Après plus de 25 ans dans la prêtrise, Alex Maca a demandé à l’évêque de Port-Louis de le relever de son engagement sacerdotal. La décision du prêtre est prise après une année de « discernement et de réflexion » et durant laquelle le père Maca n’était pas autorisé aux fonctions sacerdotales. « Il m’a de ce fait présenté sa demande pour un retour à l’état laïc, ce qui signifie être relevé de toutes les obligations liées à l’ordination sacerdotale et, en même temps, être dispensé de son voeu de célibat. Je présenterai cette demande au Saint-Père, le pape François. Jusqu’à réception de la réponse du Saint-Père, le père Maca n’est toujours pas habilité à exercer le ministère sacerdotal », affirme Mgr Piat dans un communiqué émis hier après-midi.

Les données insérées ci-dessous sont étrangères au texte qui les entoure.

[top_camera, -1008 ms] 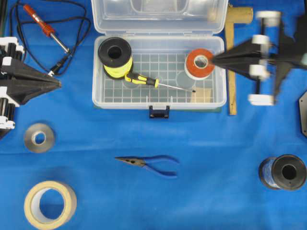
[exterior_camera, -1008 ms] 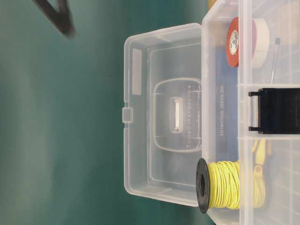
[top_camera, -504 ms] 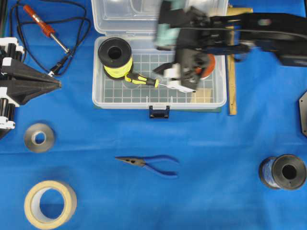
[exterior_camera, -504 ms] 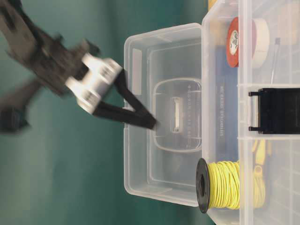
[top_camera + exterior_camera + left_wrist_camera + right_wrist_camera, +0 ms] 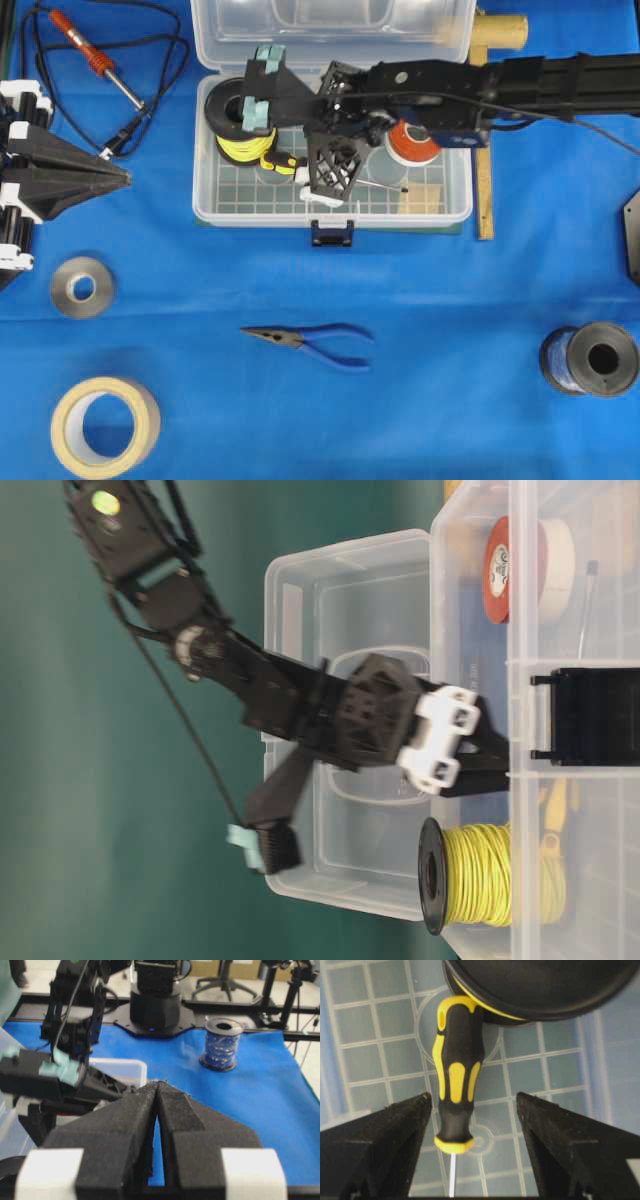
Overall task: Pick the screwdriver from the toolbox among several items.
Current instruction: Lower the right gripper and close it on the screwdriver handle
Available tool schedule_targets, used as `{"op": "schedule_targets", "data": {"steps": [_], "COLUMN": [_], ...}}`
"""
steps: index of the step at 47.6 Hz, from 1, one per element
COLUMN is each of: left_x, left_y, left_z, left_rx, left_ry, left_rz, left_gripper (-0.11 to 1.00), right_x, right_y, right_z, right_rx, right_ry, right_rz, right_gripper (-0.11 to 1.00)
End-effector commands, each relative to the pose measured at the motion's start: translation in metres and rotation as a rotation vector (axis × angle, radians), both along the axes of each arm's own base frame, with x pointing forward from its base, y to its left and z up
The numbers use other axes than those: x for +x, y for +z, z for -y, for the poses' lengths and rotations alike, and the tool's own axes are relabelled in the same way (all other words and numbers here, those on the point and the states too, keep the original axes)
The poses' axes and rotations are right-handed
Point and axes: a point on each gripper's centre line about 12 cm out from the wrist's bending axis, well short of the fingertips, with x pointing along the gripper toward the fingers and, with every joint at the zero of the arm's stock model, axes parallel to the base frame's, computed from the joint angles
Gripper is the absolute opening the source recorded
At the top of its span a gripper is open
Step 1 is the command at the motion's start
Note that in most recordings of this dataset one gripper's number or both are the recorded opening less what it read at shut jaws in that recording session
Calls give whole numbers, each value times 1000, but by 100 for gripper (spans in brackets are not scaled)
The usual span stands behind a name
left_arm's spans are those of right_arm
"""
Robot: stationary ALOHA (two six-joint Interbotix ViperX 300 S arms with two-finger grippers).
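Blue cloth covers your bench (image 5: 450,330), on which one toolbox (image 5: 205,195) stands with its clear lid thrown back. Your right tool (image 5: 472,1110) reaches down into the toolbox, its two fingers (image 5: 385,1130) spread wide and holding nothing. One screwdriver (image 5: 455,1085) lies on the gridded floor between those fingers, touching neither; its yellow-and-black handle runs lengthwise up the gap, and its butt end sits against the one black spool of yellow wire (image 5: 238,125) just beyond the fingertips. To the other side of this tool, inside the same box, you have one orange-and-white tape roll (image 5: 415,140) and one tan wooden block (image 5: 425,198).

Your left tool (image 5: 157,1097) waits well apart from the toolbox, its two fingers pressed together on nothing.

Outside the box, count:
- one orange-handled soldering iron (image 5: 75,35) with a black cord
- one pair of blue-handled pliers (image 5: 315,342)
- one grey tape roll (image 5: 82,288)
- one tan tape roll (image 5: 105,425)
- one dark spool of blue wire (image 5: 590,358)
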Motion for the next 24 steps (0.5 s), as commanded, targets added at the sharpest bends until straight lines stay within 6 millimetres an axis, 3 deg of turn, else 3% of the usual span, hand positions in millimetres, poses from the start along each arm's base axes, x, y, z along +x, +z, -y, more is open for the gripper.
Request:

Le chef de l’Église le remercie pour son service sacerdotal dans le diocèse durant ces 25 dernières années et ajoute que la décision prise par Alex Maca « n’a pas été facile », ni pour ce dernier ni pour lui. « C’est aussi une épreuve pour ses frères prêtres comme pour tous les chrétiens, épreuve que je vous demande de porter avec vous dans la prière », poursuit l’évêque de Port-Louis.

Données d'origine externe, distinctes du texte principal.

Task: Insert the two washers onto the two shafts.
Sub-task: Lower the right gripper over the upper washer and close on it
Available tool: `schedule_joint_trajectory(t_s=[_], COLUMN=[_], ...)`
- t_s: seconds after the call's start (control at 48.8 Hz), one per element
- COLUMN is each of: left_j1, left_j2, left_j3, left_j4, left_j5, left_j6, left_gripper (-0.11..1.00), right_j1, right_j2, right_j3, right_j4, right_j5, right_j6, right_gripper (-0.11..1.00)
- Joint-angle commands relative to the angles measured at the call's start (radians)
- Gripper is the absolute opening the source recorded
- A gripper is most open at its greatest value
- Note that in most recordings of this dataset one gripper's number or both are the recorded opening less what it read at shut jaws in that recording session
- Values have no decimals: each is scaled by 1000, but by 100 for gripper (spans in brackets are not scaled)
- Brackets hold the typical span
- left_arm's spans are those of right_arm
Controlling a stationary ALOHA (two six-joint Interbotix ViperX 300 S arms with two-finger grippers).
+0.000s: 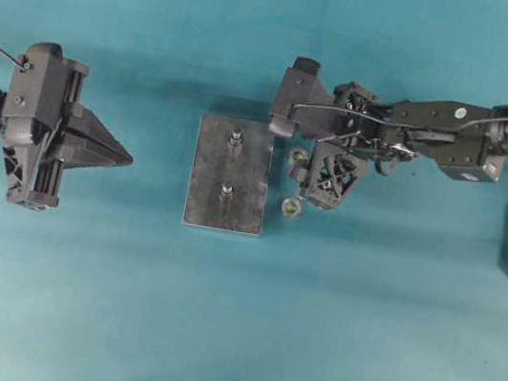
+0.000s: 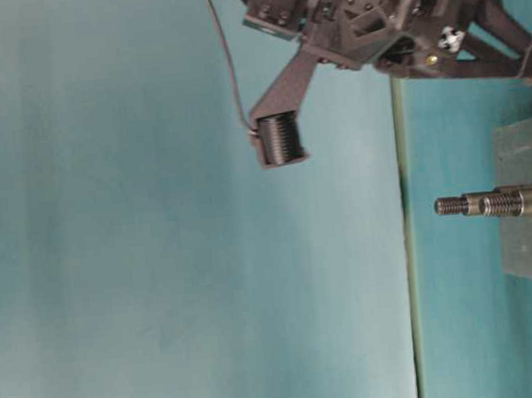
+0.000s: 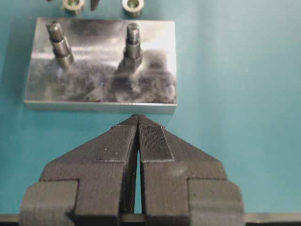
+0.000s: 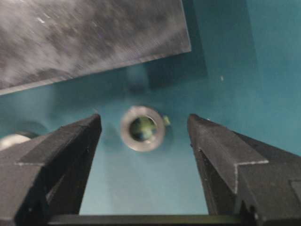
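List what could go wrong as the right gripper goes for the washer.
1. The washer lies flat on the table between the open fingers of the right gripper; closing on so low a piece, they may slip over it or flick it away.
2. It sits close to the metal plate, so a finger might catch the plate's edge.
3. A second washer lies nearby and could get nudged.

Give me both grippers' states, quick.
Left gripper: shut, holding nothing.
Right gripper: open, jaws either side of a washer on the table, not gripping it.
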Motion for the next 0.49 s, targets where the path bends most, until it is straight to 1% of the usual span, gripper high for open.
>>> schedule_joint_trajectory(t_s=[0.0,0.123,0.307,0.471], left_j1=[0,-2,-2,0], left_j2=[-3,-3,-3,-3], left_j3=[-12,-12,-11,-11], left_j4=[2,2,2,2], left_j5=[-8,-8,-9,-11], left_j6=[0,0,0,0], left_gripper=[0,0,0,0], right_j1=[-3,-2,-2,2], right_j2=[-9,-9,-8,-8], right_j3=[-18,-20,-21,-23], right_j4=[-5,-5,-5,-5], right_j5=[6,26,23,20], right_j6=[-6,-5,-3,-3], right_gripper=[78,73,58,49])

Le clergé catholique a perdu plusieurs de ses membres ces dernières années. Quelques-uns sont décédés tandis que d’autres sont retournés à l’état laïc, particulièrement des jeunes. Dans une interview accordée au Mauricien dans le cadre des 25 ans de son épiscopat, Mgr Maurice Piat avait fait part de son « profond chagrin » sur ces départs. « Ce qui m’a fait davantage souffrir, c’est la disparition un peu brusque de certains confrères, dont quelques-uns de ma génération. Je pense à Robert Jauffret, Henri Tostée, Roger Cerveaux, Mgr Nagapen et Henri Souchon. Le départ de certains jeunes prêtres que j’avais ordonnés moi-même m’a aussi fait mal. Ils ont quitté la prêtrise relativement tôt après leur ordination. Cela est plus dur que toutes les contestations et divergences que j’ai dû affronter durant mon épiscopat », avait-il confié.